» **REQUIRED WORK**: Pictures excluded, reproduce exactly the lines below from the one with "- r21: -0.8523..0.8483" through the one with "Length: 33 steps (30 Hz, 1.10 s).", both included.

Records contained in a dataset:

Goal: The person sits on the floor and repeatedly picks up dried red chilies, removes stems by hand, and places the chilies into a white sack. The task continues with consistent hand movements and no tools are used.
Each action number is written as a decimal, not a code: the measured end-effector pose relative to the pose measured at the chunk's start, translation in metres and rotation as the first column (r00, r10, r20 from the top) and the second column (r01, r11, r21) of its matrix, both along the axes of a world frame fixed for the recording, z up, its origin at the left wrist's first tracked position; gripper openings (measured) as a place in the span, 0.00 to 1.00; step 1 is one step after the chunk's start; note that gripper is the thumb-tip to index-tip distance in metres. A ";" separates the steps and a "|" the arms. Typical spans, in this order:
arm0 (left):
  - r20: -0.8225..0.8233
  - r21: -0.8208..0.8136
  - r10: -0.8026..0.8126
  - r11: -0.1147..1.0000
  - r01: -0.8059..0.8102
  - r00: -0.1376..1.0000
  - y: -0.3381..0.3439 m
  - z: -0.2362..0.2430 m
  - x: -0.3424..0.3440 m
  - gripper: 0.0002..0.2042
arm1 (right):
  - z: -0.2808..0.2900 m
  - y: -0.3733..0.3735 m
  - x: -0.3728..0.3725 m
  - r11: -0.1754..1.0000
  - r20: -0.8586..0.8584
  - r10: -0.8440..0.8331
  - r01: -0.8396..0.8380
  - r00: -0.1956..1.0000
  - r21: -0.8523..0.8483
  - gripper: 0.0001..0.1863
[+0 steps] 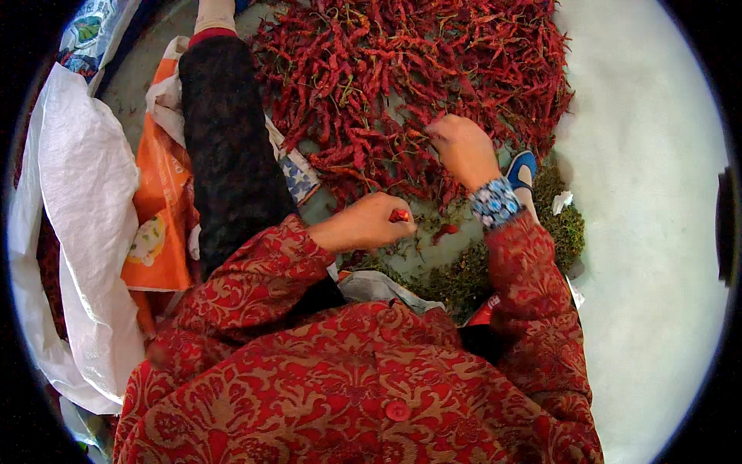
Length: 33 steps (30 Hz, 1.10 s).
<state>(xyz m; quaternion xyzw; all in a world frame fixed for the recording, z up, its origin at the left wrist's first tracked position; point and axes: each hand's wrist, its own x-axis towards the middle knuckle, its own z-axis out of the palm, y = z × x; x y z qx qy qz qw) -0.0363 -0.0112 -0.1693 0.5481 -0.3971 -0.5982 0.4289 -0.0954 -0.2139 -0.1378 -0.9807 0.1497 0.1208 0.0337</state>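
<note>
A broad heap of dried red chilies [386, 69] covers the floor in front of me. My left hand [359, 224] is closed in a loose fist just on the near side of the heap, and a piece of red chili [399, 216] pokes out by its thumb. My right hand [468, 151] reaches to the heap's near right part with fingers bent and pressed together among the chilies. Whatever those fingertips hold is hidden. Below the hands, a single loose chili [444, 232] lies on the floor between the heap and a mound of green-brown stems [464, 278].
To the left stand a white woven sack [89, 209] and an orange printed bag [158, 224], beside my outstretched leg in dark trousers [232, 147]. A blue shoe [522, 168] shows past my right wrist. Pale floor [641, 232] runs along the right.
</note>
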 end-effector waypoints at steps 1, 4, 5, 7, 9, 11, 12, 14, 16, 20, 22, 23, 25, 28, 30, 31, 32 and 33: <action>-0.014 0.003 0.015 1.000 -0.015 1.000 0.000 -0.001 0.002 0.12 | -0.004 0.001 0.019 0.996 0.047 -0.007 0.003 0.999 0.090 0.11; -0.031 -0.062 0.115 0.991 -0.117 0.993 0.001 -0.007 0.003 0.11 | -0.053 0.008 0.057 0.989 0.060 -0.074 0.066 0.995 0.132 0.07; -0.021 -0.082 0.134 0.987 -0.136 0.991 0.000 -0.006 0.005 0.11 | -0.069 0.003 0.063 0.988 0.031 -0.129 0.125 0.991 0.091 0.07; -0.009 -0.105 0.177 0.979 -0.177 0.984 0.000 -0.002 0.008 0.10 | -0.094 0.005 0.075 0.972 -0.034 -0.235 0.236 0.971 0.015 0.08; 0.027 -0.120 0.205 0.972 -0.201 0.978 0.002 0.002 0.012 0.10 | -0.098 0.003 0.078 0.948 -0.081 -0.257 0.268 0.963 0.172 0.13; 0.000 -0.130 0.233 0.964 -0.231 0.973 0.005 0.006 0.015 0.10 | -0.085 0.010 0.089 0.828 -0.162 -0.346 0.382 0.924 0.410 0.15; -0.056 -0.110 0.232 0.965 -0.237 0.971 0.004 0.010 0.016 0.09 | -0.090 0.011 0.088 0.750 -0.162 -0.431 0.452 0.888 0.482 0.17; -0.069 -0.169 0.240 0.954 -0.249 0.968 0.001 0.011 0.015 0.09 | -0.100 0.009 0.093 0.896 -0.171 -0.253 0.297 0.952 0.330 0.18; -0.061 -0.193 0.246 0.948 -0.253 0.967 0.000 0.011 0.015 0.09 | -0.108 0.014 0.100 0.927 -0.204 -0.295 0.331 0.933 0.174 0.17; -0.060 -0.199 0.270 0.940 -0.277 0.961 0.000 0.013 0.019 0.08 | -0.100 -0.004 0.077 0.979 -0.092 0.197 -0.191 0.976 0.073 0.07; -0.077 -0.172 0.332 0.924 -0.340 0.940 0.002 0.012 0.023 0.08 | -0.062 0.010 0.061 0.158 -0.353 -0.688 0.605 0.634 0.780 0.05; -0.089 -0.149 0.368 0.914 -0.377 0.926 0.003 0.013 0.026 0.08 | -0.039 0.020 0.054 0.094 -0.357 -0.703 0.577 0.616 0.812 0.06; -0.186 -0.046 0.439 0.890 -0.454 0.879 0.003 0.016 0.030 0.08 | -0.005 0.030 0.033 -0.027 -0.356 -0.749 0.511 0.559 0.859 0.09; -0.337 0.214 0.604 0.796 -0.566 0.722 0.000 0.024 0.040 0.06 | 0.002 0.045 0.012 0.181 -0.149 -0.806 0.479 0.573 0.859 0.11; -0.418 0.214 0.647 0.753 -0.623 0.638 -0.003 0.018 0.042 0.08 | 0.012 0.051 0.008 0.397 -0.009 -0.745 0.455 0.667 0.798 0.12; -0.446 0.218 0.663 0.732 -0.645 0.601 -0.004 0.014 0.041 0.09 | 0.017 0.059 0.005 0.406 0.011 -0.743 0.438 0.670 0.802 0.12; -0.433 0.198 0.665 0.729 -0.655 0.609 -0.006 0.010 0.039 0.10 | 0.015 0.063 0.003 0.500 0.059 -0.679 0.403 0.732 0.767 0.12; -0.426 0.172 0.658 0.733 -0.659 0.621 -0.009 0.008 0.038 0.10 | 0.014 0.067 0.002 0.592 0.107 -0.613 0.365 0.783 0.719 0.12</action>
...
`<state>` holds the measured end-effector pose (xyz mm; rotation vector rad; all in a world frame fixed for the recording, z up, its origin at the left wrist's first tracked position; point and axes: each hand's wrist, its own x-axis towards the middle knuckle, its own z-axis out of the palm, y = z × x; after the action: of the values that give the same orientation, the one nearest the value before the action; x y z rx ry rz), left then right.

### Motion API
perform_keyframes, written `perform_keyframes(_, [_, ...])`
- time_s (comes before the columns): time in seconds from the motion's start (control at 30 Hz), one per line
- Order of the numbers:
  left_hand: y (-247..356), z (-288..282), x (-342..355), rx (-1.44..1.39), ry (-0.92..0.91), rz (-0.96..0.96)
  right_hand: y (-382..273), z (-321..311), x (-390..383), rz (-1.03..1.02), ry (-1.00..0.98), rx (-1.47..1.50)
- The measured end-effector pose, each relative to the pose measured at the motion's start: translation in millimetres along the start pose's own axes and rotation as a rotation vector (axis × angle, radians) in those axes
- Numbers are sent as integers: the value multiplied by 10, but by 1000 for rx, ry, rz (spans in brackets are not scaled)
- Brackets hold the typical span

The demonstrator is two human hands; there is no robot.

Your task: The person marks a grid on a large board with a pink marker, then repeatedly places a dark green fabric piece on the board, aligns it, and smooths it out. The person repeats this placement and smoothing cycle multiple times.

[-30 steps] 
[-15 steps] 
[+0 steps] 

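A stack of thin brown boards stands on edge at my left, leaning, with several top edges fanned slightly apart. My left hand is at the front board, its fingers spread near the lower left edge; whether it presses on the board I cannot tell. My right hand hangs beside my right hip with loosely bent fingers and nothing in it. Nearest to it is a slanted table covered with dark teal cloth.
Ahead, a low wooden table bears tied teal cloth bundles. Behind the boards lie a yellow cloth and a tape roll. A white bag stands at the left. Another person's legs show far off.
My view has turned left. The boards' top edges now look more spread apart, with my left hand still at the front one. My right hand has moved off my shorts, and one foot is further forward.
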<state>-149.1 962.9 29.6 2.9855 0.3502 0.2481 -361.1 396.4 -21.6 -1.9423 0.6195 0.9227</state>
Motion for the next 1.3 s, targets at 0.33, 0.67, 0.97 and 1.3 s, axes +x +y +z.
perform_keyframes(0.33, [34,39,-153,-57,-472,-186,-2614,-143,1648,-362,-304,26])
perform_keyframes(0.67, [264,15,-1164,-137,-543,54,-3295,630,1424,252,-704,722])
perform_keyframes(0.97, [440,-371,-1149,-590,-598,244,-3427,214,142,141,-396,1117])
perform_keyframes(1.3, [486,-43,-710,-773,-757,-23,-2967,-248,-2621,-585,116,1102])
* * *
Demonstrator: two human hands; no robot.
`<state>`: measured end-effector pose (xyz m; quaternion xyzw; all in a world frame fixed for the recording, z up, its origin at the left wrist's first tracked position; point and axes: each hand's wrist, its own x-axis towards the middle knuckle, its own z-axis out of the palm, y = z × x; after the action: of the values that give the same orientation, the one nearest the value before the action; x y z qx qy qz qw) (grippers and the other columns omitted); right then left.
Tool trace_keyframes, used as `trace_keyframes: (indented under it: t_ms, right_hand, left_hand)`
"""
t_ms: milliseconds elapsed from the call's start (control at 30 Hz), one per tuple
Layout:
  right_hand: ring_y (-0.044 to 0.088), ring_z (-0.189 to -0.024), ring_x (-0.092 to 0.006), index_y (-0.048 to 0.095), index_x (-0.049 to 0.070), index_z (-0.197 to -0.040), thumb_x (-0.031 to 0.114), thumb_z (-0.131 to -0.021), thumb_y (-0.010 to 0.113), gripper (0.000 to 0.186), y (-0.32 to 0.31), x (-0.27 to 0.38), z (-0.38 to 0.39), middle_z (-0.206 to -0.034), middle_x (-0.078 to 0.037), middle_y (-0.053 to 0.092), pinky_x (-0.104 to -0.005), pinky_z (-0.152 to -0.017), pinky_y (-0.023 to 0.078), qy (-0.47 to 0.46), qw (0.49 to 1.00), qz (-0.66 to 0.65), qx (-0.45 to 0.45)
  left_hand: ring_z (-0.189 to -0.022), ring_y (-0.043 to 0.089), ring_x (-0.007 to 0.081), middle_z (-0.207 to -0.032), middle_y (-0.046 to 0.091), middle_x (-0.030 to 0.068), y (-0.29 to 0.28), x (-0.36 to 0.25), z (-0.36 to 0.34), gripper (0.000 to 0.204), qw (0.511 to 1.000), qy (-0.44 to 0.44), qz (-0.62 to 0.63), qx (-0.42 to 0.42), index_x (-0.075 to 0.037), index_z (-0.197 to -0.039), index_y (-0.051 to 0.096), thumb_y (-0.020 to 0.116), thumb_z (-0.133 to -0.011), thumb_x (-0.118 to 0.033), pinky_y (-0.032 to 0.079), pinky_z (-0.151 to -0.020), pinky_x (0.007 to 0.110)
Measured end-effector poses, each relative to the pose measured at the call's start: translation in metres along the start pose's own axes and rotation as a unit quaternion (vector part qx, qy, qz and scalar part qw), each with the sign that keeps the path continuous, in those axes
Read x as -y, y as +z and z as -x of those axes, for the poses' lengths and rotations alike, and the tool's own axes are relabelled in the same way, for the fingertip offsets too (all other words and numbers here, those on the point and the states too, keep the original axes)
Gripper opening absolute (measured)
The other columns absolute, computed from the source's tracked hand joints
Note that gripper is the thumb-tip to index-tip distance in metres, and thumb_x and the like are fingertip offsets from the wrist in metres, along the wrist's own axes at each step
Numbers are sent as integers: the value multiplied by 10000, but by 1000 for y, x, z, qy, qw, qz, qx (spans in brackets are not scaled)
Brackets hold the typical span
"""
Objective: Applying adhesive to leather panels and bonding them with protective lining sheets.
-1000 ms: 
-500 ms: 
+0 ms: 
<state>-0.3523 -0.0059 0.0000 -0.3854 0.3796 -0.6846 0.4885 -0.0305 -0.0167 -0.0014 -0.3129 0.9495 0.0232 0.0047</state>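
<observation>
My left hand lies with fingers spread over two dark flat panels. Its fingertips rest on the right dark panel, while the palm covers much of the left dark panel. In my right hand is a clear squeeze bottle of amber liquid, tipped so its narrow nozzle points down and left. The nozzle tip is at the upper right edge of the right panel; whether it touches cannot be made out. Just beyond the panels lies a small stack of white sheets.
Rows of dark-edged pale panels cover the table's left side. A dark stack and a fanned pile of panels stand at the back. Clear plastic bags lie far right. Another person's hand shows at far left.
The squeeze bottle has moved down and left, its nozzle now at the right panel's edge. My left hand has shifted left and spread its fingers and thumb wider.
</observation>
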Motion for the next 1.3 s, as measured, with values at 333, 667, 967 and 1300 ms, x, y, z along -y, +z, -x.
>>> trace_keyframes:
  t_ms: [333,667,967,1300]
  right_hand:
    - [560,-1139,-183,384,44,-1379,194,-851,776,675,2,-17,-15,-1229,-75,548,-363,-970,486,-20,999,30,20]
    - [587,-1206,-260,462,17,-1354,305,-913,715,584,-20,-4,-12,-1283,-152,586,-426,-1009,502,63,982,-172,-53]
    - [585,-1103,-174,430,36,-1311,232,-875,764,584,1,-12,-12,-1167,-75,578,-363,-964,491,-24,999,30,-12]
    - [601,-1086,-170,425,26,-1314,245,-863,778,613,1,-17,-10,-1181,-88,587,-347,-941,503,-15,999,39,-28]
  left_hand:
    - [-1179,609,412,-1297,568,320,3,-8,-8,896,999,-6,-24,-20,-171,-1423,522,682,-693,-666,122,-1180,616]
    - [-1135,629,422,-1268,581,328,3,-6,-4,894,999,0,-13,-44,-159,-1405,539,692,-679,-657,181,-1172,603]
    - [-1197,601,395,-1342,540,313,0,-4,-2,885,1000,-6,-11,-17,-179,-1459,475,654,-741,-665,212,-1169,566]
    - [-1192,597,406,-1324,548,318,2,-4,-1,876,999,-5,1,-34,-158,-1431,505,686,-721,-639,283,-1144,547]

» **TASK RESULT**:
  - r21: -0.8523..0.8483
  - gripper: 0.0001..0.1863
[+0 steps] 
Length: 33 steps (30 Hz, 1.10 s).

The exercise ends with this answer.